TASK DIRECTIONS>
All of the data that follows should be given again exactly, without its images.

DATA BLOCK>
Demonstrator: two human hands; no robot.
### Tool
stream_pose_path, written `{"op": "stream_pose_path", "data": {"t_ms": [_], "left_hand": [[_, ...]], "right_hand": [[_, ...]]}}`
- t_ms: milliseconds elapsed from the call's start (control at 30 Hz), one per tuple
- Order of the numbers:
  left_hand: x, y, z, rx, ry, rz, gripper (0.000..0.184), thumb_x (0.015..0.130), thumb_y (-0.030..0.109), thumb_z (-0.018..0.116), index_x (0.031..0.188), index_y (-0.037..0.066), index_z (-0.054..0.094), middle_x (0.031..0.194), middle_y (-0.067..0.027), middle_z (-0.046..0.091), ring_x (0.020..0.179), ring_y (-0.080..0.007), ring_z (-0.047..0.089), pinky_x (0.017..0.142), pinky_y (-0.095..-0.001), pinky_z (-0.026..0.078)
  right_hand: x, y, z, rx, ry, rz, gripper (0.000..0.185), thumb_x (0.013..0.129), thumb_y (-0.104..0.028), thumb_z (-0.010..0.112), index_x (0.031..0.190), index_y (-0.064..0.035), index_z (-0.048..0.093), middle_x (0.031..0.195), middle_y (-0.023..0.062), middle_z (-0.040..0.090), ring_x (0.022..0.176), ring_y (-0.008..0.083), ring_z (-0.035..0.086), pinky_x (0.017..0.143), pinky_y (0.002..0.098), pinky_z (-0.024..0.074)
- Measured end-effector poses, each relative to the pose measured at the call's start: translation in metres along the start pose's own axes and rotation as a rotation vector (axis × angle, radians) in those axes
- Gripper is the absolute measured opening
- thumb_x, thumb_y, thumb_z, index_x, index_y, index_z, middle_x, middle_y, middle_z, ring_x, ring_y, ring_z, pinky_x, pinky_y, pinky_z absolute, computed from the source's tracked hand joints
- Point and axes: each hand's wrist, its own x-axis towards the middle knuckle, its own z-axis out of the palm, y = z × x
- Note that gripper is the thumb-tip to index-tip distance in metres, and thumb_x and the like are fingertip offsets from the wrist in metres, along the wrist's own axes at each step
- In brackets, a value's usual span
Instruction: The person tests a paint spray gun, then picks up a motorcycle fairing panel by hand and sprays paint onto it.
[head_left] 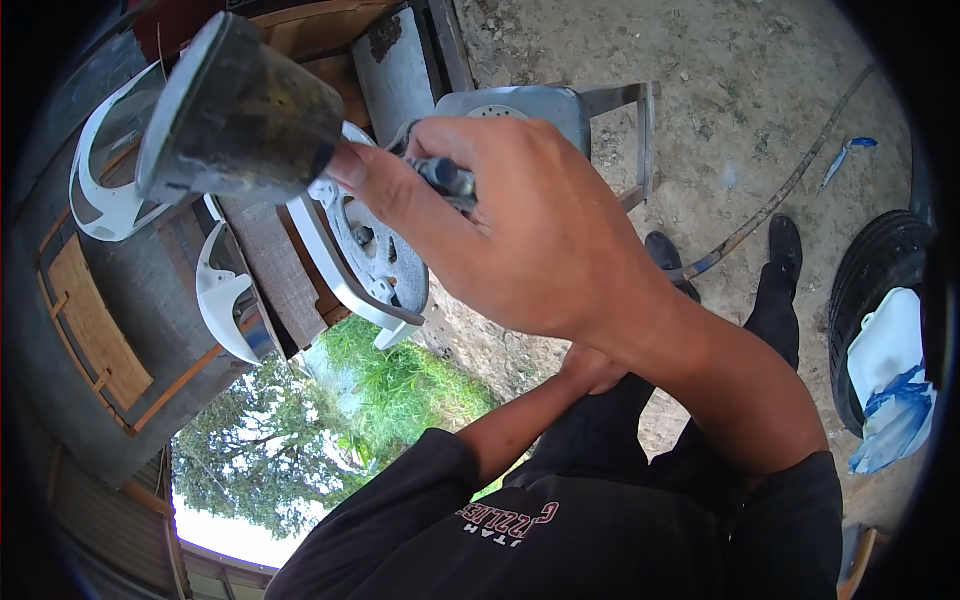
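My right hand (540, 230) is raised in the middle of the view, its fingers wrapped round a spray gun (445, 178). The gun's dark, paint-stained cup (250, 115) sticks out to the left, close to the camera. Beyond the hand lie a white curved frame (345, 265) and a whitish round part with openings (385, 245). Lower down, my left hand (597, 368) is by my thigh, partly covered by my right forearm; its fingers are hidden.
White curved panels (90, 215) (222, 290) rest on a dark surface at left. A grey perforated seat (555, 108) stands beyond my hand. A hose (775, 200) crosses the ground near my shoes. A tire (845, 300), white container (888, 335) and blue plastic bag (895, 425) are at right.
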Motion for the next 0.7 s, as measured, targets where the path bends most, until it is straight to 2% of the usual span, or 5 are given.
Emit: {"op": "stream_pose_path", "data": {"t_ms": [67,267,367,567,700], "left_hand": [[0.000,-0.003,0.003,-0.002,-0.006,-0.021,0.068,0.111,0.052,0.067,0.164,0.009,0.062,0.174,-0.0243,0.056,0.163,-0.0470,0.047,0.135,-0.0561,0.035],[0.001,-0.014,0.015,-0.011,-0.064,-0.110,0.073,0.112,0.061,0.066,0.164,0.010,0.063,0.174,-0.0246,0.056,0.165,-0.0464,0.046,0.136,-0.0564,0.034],[0.000,-0.023,0.018,-0.044,-0.158,-0.158,0.083,0.109,0.068,0.068,0.170,0.012,0.057,0.180,-0.0243,0.049,0.169,-0.0448,0.040,0.138,-0.0565,0.030],[-0.005,-0.020,0.017,-0.058,0.004,0.033,0.073,0.112,0.054,0.068,0.167,0.007,0.058,0.175,-0.0258,0.053,0.165,-0.0456,0.045,0.136,-0.0551,0.035],[-0.007,-0.011,0.008,-0.021,0.028,0.051,0.068,0.110,0.049,0.069,0.162,0.006,0.061,0.170,-0.0262,0.056,0.160,-0.0470,0.048,0.133,-0.0554,0.037]], "right_hand": [[0.006,-0.008,-0.004,-0.045,0.005,0.035,0.068,0.113,-0.054,0.070,0.076,0.0034,0.071,0.064,0.0288,0.067,0.065,0.0505,0.075,0.068,0.0583,0.0617],[0.002,0.007,0.008,-0.046,0.118,-0.015,0.066,0.113,-0.053,0.071,0.078,0.0028,0.073,0.063,0.0292,0.068,0.064,0.0468,0.077,0.063,0.0559,0.0628],[-0.003,0.000,0.009,-0.091,0.073,0.007,0.066,0.113,-0.054,0.070,0.079,0.0026,0.074,0.063,0.0277,0.068,0.064,0.0459,0.077,0.064,0.0558,0.0635],[-0.011,-0.009,0.003,-0.039,-0.096,0.091,0.069,0.114,-0.055,0.069,0.074,0.0005,0.071,0.060,0.0245,0.066,0.060,0.0433,0.074,0.061,0.0543,0.0601],[-0.010,-0.003,0.007,-0.020,0.033,-0.010,0.073,0.115,-0.057,0.068,0.070,0.0000,0.068,0.056,0.0200,0.062,0.054,0.0374,0.070,0.057,0.0511,0.0573]]}}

ANSWER TO THIS EXERCISE>
Demonstrator: two human hands; no robot.
### Tool
stream_pose_path, written `{"op": "stream_pose_path", "data": {"t_ms": [_], "left_hand": [[_, ...]], "right_hand": [[_, ...]]}}`
- t_ms: milliseconds elapsed from the call's start (control at 30 Hz), one per tuple
- Order of the numbers:
  left_hand: x, y, z, rx, ry, rz, gripper (0.000..0.184), thumb_x (0.015..0.130), thumb_y (-0.030..0.109), thumb_z (-0.018..0.116), index_x (0.031..0.188), index_y (-0.037..0.066), index_z (-0.054..0.094), middle_x (0.031..0.194), middle_y (-0.067..0.027), middle_z (-0.046..0.091), ring_x (0.020..0.179), ring_y (-0.080..0.007), ring_z (-0.047..0.089), pinky_x (0.017..0.142), pinky_y (-0.095..-0.001), pinky_z (-0.026..0.078)
  right_hand: x, y, z, rx, ry, rz, gripper (0.000..0.185), thumb_x (0.013..0.129), thumb_y (-0.104..0.028), thumb_z (-0.010..0.112), index_x (0.031..0.190), index_y (-0.064..0.035), index_z (-0.048..0.093), middle_x (0.031..0.195), middle_y (-0.023..0.062), middle_z (-0.040..0.090), ring_x (0.022..0.176), ring_y (-0.008..0.083), ring_z (-0.035..0.086), pinky_x (0.017..0.143), pinky_y (0.002..0.098), pinky_z (-0.024..0.074)
- Measured end-effector poses, each relative to the pose measured at the call's start: translation in metres along the start pose's own axes and rotation as a rotation vector (axis × angle, radians) in those axes
- Gripper is the absolute measured opening
- thumb_x, thumb_y, thumb_z, index_x, index_y, index_z, middle_x, middle_y, middle_z, ring_x, ring_y, ring_z, pinky_x, pinky_y, pinky_z absolute, computed from the source's tracked hand joints
- Point and axes: each hand's wrist, its own x-axis towards the middle knuckle, its own z-axis out of the palm, y = z × x
- Note that gripper is the thumb-tip to index-tip distance in metres, and thumb_x and the like are fingertip offsets from the wrist in metres, along the wrist's own axes at each step
- In brackets, a value's usual span
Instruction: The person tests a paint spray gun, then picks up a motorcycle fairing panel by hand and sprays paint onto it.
[head_left] 
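My right hand (540, 230) is raised in the middle of the view, its fingers wrapped round a spray gun (445, 178). The gun's dark, paint-stained cup (250, 115) sticks out to the left, close to the camera. Beyond the hand lie a white curved frame (345, 265) and a whitish round part with openings (385, 245). Lower down, my left hand (597, 368) is by my thigh, partly covered by my right forearm; its fingers are hidden.
White curved panels (90, 215) (222, 290) rest on a dark surface at left. A grey perforated seat (555, 108) stands beyond my hand. A hose (775, 200) crosses the ground near my shoes. A tire (845, 300), white container (888, 335) and blue plastic bag (895, 425) are at right.
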Motion for the next 0.7 s, as measured, targets where the path bends most, until it is straight to 2% of the usual span, or 5 are given.
Emit: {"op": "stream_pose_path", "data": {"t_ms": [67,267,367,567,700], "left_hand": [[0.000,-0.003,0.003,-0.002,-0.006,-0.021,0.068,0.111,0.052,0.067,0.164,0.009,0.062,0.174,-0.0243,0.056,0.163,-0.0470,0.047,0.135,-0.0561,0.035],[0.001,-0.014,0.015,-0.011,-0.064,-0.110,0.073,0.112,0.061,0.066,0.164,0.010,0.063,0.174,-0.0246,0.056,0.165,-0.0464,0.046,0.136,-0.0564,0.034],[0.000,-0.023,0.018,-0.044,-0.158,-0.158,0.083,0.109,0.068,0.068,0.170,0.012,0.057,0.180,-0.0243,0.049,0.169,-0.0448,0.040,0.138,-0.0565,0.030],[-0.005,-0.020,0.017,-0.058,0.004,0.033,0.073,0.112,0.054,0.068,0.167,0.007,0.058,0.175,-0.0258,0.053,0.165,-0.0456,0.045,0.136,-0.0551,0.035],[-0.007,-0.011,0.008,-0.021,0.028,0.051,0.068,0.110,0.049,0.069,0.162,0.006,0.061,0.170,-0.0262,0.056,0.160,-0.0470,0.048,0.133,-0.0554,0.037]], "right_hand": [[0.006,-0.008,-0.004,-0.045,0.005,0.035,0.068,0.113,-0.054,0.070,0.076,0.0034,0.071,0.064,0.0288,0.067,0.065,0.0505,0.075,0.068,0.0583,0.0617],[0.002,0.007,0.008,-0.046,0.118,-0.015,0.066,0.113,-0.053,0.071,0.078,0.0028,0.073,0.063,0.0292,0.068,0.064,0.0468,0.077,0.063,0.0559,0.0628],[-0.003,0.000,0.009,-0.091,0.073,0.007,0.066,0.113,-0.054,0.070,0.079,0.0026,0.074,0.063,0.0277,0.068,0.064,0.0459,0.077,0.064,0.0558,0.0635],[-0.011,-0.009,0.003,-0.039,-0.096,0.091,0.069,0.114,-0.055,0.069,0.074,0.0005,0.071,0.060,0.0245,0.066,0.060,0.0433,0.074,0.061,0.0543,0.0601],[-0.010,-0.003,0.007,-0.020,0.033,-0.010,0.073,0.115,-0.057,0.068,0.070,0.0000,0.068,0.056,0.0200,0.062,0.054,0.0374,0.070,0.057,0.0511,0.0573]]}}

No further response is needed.